They joined together in unison before too long, the power of their movement becoming more than the sum of its parts. In both of those sections, movement was audacious and unconventional. The dancers also moved through formations that felt pliable and moldable, yet firm – like clay. Something beautiful was emerging from that clay, as Michelangelo might have seen.  

All of this brought forth a force of a group of souls: capable of unity but also standing strong in their own truths. These individuals were also adept at an ample array of movement and ways of being in movement; they returned to movement vocabulary that they had moved through before, but now danced it at a quarter of the speed. With a new score (music in the piece from Max Richter and CO.AG), the mood grew into something more bittersweet – lightness and hope blending with tender, sometimes somber moments in partnering. 

As something that I’ve loved to see more and more lately, in this section women lifted other women (within reasonable bounds of safety, we’re strong enough!). That added to the sense of courage and fortitude in the piece, deepening again with an ending section that took on more speed and rhythmic accent. The ensemble created shapes that left room for light and energy to move in and around them. In the wider stage picture, dancers stood in closed formations, but which also let light and energy weave through. Hope is a foundation, and also a muscle to be exercised, I thought here. 

IMC pre-professional Summer Intensive students danced next, in Louise Chapman’s jazzy, classy Blue Ronde à la Turk. The ensemble moved with satisfying style and ease to the trills and tones of the score’s instrumentation (from Dave Brubeck). They danced with harmony and kinetic understanding, as one united group. Yet, as a compelling structural development, one dancer later broke from the group and strutted her stuff – with queenly confidence and a smoothly snaking spine.
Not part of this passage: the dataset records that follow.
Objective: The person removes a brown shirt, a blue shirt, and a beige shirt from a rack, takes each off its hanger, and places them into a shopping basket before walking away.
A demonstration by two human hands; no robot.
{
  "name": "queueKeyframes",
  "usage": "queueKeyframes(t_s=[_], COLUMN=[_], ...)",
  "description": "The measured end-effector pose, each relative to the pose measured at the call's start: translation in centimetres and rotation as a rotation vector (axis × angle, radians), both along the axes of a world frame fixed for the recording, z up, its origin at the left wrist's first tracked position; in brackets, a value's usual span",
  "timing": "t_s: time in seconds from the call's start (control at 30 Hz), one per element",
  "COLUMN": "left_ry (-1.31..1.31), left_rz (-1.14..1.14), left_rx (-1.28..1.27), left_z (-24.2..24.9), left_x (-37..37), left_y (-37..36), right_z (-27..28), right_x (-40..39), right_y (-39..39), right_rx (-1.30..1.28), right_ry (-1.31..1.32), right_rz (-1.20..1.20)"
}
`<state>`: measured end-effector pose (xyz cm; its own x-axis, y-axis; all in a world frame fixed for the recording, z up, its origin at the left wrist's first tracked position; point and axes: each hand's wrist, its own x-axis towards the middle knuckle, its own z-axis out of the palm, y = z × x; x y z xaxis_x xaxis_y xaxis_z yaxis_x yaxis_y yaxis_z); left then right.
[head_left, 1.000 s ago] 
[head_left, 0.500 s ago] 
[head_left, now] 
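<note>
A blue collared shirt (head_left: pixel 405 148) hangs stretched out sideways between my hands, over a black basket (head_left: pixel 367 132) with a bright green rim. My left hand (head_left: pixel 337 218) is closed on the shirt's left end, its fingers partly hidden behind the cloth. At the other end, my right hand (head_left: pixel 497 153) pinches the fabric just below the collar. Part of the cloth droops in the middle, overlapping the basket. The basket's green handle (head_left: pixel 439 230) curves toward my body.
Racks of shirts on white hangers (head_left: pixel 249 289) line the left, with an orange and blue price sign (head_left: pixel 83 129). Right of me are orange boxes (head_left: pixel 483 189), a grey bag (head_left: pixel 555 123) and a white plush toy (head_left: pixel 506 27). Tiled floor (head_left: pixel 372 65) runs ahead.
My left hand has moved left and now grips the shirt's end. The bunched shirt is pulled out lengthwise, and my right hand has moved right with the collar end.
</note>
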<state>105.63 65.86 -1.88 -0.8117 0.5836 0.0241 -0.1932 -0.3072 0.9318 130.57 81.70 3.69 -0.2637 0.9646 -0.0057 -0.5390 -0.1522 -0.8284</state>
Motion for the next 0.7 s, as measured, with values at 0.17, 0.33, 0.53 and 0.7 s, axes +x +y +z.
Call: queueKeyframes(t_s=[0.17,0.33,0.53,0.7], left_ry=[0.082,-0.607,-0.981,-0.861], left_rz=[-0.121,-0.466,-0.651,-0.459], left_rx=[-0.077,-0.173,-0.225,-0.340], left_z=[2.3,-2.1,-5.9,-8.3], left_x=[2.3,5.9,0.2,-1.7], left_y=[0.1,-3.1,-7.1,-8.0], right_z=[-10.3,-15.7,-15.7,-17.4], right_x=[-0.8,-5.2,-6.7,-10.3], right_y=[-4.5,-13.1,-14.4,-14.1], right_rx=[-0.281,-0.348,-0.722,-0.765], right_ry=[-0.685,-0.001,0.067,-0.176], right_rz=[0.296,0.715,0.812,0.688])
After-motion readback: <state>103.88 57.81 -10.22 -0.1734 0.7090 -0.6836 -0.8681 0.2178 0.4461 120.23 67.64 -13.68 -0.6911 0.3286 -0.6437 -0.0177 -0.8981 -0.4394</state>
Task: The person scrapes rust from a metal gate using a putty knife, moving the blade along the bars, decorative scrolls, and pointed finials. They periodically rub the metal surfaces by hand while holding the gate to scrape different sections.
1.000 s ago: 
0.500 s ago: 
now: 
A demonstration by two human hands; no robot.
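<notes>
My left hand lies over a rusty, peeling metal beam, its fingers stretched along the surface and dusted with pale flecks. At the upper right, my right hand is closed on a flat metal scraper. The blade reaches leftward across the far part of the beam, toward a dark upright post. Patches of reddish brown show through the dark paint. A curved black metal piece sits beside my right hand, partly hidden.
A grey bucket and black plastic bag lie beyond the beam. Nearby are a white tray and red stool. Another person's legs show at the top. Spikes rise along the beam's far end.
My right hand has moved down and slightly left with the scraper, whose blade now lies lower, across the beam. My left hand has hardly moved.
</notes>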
The rest of the ensemble moved in duets, ballroom and Latin dance movement peppering what they shared. 

Overall, the movement was stylistically rich and diverse – with a plethora of influences all fair game. I smiled to myself to think about how these budding pre-professionals were dancing such a stylistically lush and varied movement palette. That’s emblematic of the concert dance field that these dancers are moving into – moving into with commendable artistry and artistic maturity, I’ll add. The piece ended with that one dancer standing tall while the others rested right on the stage – her fierce self-sufficiency shining brightly.

Next came East Coast Contemporary Ballet’s Shades of a Soul (2022), by Alejandro Ulloa. The work offered a clear world of its own through thoughtful design and wonderfully theatrical movement choices. As part of that world, the ballerinas wore “Can-Can” dresses (costumes from Nicole Elaine) as Edith Piaf-era French music played. They moved with a touch of Nutcracker Ballerina Doll’s comedic robotic quality, but also the contract and release of more modern and contemporary movement influences. The old and the new were meeting and meshing, to create something wholly fresh and original – and also quite lovely. 

This La Bohème world of classic France, classic but painted with contemporary colors in choices of movement and structure, only became more vivid as the piece progressed. Separate sections – of varied duets, trios, and larger ensemble sections – felt like chapters in a storybook depicting this world. It offered a smorgasbord of emotion and human interaction: the tender, the comically awkward, the somber, the joyous. 

Gesture, as well as conscious choices in more expansive movement vocabulary, supported this theatricality – making it something clear but not literal or heavy-handed. Whether movement weighted in order to embody the somber mood at hand, or physical comedy that harkened all of the way back to the same in the silent film era, Ulloa’s choreographic choices drew from many different schools of movement – and employed what would best serve the action and atmosphere at hand. 

The ending sections built a feeling of grandeur and resilience. The ensemble moved together, with pride – strength lying within the communal support at hand. Right in line with that ethos, the work ended with a memorable lift of easeful flight. The remaining members of the ensemble simultaneously created a tableau reminiscent of an illustration in a classic picturebook – one of many such illustrations in movement that the piece offered. The work felt like part celebration of the French music of this era, part exploration of what could be created with it in movement. Whatever it was, it brought me right into its milieu for a thoroughly enjoyable visit. 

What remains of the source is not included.